Once the pictures are set aside, copy the data below exactly as it stands.
<<<<
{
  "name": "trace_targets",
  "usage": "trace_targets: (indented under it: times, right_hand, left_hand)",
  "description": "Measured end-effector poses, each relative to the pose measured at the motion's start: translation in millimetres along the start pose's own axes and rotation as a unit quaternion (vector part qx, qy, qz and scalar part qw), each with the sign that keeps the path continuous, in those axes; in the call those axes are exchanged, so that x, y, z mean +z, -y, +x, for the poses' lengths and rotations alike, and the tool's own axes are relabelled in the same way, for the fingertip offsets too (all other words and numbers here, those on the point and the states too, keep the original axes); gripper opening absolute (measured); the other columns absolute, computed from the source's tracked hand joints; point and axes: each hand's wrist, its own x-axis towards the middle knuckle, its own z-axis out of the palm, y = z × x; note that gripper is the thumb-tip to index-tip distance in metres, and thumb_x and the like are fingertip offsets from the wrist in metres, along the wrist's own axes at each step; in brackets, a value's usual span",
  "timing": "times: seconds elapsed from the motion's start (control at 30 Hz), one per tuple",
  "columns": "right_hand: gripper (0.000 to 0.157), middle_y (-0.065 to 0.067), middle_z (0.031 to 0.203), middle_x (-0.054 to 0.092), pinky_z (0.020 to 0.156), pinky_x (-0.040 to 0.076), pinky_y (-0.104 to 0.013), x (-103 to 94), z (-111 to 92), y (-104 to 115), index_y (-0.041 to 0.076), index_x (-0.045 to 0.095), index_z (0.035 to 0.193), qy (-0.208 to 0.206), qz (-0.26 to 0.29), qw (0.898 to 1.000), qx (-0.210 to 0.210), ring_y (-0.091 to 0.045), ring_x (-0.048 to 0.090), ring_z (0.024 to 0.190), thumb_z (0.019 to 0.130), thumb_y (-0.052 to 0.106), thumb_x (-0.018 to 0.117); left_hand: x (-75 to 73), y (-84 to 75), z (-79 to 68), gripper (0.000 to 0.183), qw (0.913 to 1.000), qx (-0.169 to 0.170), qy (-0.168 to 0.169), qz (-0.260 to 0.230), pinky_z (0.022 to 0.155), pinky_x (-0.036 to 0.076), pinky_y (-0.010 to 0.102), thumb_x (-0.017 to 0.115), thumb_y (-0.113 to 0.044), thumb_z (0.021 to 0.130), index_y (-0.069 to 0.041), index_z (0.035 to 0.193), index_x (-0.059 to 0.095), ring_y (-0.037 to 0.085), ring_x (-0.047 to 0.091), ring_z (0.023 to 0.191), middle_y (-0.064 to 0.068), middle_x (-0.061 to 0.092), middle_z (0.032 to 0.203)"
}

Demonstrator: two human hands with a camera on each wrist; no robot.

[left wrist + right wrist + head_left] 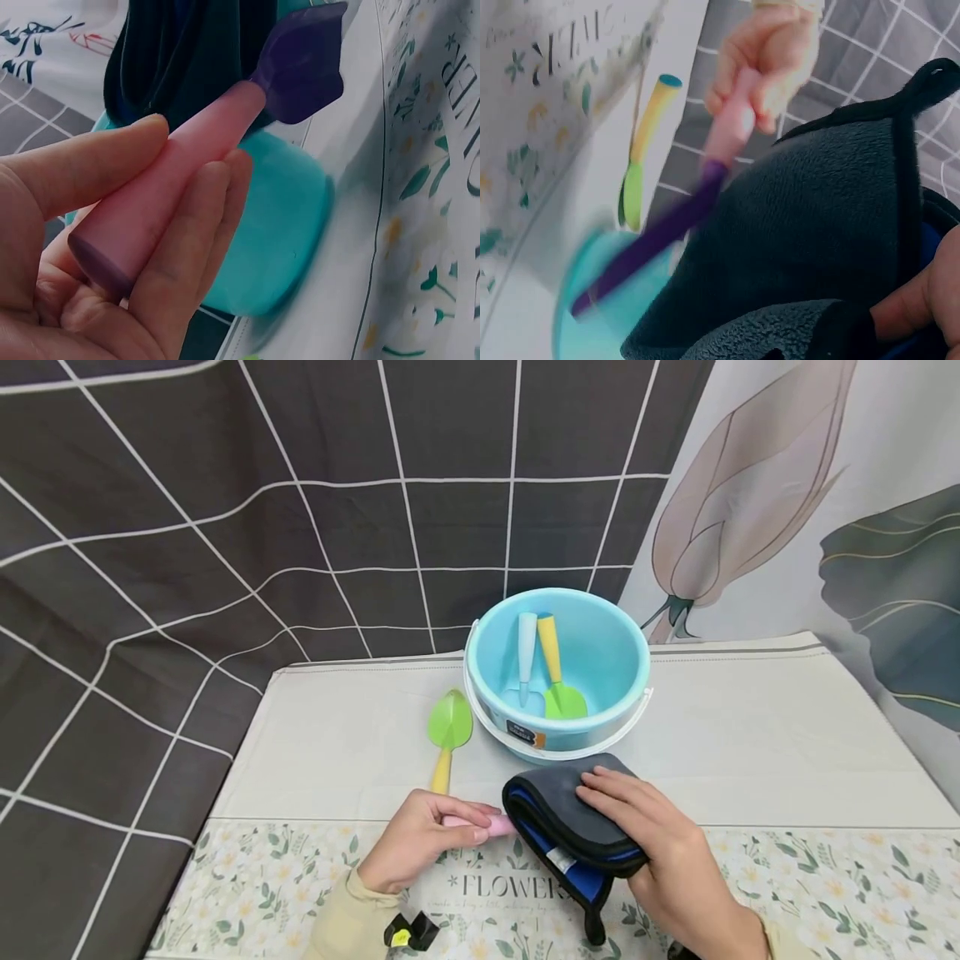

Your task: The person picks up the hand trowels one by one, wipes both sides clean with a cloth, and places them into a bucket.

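Tool (498, 825) and cloth (573, 802) at a printed table (352, 739)

Tool: pink handle (169, 191), purple blade (304, 67). Located near left of the bucket (581, 739). Left hand (427, 839) pinches the handle between thumb and fingers, a hold that presumably leaves the blade clear. Blade hidden behind the cloth from where I stand; whether the two touch, I cannot tell.

Cloth: grey one face, blue the other, black edging, loop at one corner. Folded, near side of the bucket. Right hand (667, 843) grips it, fingers laid over the grey face and thumb tucked at the edge, apparently to keep the fold together.

Bucket: light blue, far side of the table. White bail (552, 757) hangs to the near side, leaving the mouth unobstructed. Contents: blue trowel (527, 643) and green trowel (562, 702), side by side, handles far, probably easy to grasp so.

Loose trowel (450, 722): green and yellow, left of the bucket, blade far; likely within the left hand's reach.

Writing: table lettering (498, 886) reads "FLOWER", its end cut off by the cloth; finer line illegible. Bucket label (522, 732), dark and orange, too small to read. Cloth tag (561, 860), white, nothing legible. Brands: none readable.
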Motion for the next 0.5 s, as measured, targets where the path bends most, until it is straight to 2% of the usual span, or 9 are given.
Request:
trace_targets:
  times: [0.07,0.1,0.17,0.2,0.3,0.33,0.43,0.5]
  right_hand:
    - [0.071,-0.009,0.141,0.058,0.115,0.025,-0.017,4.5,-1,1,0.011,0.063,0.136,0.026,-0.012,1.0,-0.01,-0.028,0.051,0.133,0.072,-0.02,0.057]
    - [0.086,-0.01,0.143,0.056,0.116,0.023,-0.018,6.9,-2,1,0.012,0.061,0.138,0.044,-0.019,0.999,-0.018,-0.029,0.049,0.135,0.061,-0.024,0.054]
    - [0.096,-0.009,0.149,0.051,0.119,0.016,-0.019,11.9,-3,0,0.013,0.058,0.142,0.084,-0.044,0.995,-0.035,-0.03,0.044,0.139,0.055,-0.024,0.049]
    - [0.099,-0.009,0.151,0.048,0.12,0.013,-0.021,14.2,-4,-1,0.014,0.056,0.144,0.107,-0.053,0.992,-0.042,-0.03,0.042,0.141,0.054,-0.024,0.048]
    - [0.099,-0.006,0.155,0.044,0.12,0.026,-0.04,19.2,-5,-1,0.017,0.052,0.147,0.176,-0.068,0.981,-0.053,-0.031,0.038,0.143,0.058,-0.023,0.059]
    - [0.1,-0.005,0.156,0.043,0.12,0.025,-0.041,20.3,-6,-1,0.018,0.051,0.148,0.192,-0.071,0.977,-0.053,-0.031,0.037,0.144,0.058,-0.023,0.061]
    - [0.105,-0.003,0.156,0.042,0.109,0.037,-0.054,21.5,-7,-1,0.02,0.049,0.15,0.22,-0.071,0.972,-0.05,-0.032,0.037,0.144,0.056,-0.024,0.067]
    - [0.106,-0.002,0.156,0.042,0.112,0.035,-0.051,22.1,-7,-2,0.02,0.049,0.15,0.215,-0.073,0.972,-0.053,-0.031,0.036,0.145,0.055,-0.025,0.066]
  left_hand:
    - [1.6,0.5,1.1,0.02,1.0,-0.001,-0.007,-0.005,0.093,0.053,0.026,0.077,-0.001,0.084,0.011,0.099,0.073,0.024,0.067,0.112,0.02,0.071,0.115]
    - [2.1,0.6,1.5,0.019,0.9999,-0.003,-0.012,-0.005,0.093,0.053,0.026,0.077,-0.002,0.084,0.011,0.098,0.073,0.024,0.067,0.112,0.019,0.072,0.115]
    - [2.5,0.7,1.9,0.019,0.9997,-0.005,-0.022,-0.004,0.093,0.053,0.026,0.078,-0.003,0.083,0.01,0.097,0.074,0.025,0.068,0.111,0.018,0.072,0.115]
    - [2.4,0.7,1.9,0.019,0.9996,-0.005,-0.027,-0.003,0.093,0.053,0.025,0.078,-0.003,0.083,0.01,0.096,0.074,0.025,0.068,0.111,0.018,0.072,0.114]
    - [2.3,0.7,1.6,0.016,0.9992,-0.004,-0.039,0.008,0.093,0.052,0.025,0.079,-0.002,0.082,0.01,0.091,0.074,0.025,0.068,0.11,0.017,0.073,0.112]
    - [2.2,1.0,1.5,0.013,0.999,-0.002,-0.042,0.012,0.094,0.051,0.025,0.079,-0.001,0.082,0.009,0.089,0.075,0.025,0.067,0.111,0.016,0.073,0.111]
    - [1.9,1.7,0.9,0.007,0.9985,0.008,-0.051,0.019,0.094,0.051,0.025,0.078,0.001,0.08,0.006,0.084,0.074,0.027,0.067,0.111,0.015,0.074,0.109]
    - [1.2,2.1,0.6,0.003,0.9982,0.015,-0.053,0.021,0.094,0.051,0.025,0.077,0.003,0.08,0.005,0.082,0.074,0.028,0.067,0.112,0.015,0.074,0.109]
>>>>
- **Exercise solution**:
{
  "name": "trace_targets",
  "usage": "trace_targets: (indented under it: times, right_hand, left_hand)",
  "description": "Measured end-effector poses, each relative to the pose measured at the motion's start: translation in millimetres along the start pose's own axes and rotation as a unit quaternion (vector part qx, qy, qz and scalar part qw), each with the sign that keeps the path continuous, in those axes; in the call those axes are exchanged, so that x, y, z mean +z, -y, +x, for the poses' lengths and rotations alike, and the tool's own axes are relabelled in the same way, for the fingertip offsets too (all other words and numbers here, those on the point and the states too, keep the original axes); gripper opening absolute (measured); the other columns absolute, computed from the source's tracked hand joints; point and axes: each hand's wrist, its own x-axis towards the middle knuckle, its own z-axis out of the palm, y = z × x; note that gripper is the thumb-tip to index-tip distance in metres, and thumb_x and the like are fingertip offsets from the wrist in metres, along the wrist's own axes at each step; in brackets, a value's usual span",
  "timing": "times: seconds elapsed from the motion's start (control at 30 Hz), one per tuple",
  "columns": "right_hand: gripper (0.000 to 0.157), middle_y (-0.065 to 0.067), middle_z (0.031 to 0.203), middle_x (-0.054 to 0.092), pinky_z (0.020 to 0.156), pinky_x (-0.040 to 0.076), pinky_y (-0.104 to 0.013), x (-103 to 94), z (-111 to 92), y (-104 to 115), index_y (-0.041 to 0.076), index_x (-0.045 to 0.095), index_z (0.035 to 0.193), qy (-0.208 to 0.206), qz (-0.26 to 0.29), qw (0.898 to 1.000), qx (-0.210 to 0.210), ring_y (-0.091 to 0.045), ring_x (-0.048 to 0.090), ring_z (0.024 to 0.190), thumb_z (0.019 to 0.130), thumb_y (-0.052 to 0.106), thumb_x (-0.018 to 0.117); left_hand: x (-75 to 73), y (-84 to 75), z (-79 to 68), gripper (0.000 to 0.183), qw (0.913 to 1.000), qx (-0.169 to 0.170), qy (-0.168 to 0.169), qz (-0.260 to 0.230), pinky_z (0.022 to 0.155), pinky_x (-0.036 to 0.076), pinky_y (-0.010 to 0.102), thumb_x (-0.017 to 0.115), thumb_y (-0.113 to 0.044), thumb_z (0.021 to 0.130), index_y (-0.069 to 0.041), index_z (0.035 to 0.193), index_x (-0.059 to 0.095), ring_y (-0.037 to 0.085), ring_x (-0.047 to 0.091), ring_z (0.023 to 0.191), middle_y (-0.064 to 0.068), middle_x (-0.061 to 0.092), middle_z (0.032 to 0.203)"
}

Demonstrator: two human hands with a camera on each wrist; no robot.

[left wrist + right wrist + head_left] 

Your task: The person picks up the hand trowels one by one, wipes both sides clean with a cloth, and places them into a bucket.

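Tool (498, 825) and cloth (573, 802) at a printed table (352, 739)

Tool: pink handle (169, 191), purple blade (304, 67). Located near left of the bucket (581, 739). Left hand (427, 839) pinches the handle between thumb and fingers, a hold that presumably leaves the blade clear. Blade hidden behind the cloth from where I stand; whether the two touch, I cannot tell.

Cloth: grey one face, blue the other, black edging, loop at one corner. Folded, near side of the bucket. Right hand (667, 843) grips it, fingers laid over the grey face and thumb tucked at the edge, apparently to keep the fold together.

Bucket: light blue, far side of the table. White bail (552, 757) hangs to the near side, leaving the mouth unobstructed. Contents: blue trowel (527, 643) and green trowel (562, 702), side by side, handles far, probably easy to grasp so.

Loose trowel (450, 722): green and yellow, left of the bucket, blade far; likely within the left hand's reach.

Writing: table lettering (498, 886) reads "FLOWER", its end cut off by the cloth; finer line illegible. Bucket label (522, 732), dark and orange, too small to read. Cloth tag (561, 860), white, nothing legible. Brands: none readable.
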Motion for the next 0.5 s, as measured, targets where the path bends most, until it is straight to 2% of the usual span, or 9 are given.
Request:
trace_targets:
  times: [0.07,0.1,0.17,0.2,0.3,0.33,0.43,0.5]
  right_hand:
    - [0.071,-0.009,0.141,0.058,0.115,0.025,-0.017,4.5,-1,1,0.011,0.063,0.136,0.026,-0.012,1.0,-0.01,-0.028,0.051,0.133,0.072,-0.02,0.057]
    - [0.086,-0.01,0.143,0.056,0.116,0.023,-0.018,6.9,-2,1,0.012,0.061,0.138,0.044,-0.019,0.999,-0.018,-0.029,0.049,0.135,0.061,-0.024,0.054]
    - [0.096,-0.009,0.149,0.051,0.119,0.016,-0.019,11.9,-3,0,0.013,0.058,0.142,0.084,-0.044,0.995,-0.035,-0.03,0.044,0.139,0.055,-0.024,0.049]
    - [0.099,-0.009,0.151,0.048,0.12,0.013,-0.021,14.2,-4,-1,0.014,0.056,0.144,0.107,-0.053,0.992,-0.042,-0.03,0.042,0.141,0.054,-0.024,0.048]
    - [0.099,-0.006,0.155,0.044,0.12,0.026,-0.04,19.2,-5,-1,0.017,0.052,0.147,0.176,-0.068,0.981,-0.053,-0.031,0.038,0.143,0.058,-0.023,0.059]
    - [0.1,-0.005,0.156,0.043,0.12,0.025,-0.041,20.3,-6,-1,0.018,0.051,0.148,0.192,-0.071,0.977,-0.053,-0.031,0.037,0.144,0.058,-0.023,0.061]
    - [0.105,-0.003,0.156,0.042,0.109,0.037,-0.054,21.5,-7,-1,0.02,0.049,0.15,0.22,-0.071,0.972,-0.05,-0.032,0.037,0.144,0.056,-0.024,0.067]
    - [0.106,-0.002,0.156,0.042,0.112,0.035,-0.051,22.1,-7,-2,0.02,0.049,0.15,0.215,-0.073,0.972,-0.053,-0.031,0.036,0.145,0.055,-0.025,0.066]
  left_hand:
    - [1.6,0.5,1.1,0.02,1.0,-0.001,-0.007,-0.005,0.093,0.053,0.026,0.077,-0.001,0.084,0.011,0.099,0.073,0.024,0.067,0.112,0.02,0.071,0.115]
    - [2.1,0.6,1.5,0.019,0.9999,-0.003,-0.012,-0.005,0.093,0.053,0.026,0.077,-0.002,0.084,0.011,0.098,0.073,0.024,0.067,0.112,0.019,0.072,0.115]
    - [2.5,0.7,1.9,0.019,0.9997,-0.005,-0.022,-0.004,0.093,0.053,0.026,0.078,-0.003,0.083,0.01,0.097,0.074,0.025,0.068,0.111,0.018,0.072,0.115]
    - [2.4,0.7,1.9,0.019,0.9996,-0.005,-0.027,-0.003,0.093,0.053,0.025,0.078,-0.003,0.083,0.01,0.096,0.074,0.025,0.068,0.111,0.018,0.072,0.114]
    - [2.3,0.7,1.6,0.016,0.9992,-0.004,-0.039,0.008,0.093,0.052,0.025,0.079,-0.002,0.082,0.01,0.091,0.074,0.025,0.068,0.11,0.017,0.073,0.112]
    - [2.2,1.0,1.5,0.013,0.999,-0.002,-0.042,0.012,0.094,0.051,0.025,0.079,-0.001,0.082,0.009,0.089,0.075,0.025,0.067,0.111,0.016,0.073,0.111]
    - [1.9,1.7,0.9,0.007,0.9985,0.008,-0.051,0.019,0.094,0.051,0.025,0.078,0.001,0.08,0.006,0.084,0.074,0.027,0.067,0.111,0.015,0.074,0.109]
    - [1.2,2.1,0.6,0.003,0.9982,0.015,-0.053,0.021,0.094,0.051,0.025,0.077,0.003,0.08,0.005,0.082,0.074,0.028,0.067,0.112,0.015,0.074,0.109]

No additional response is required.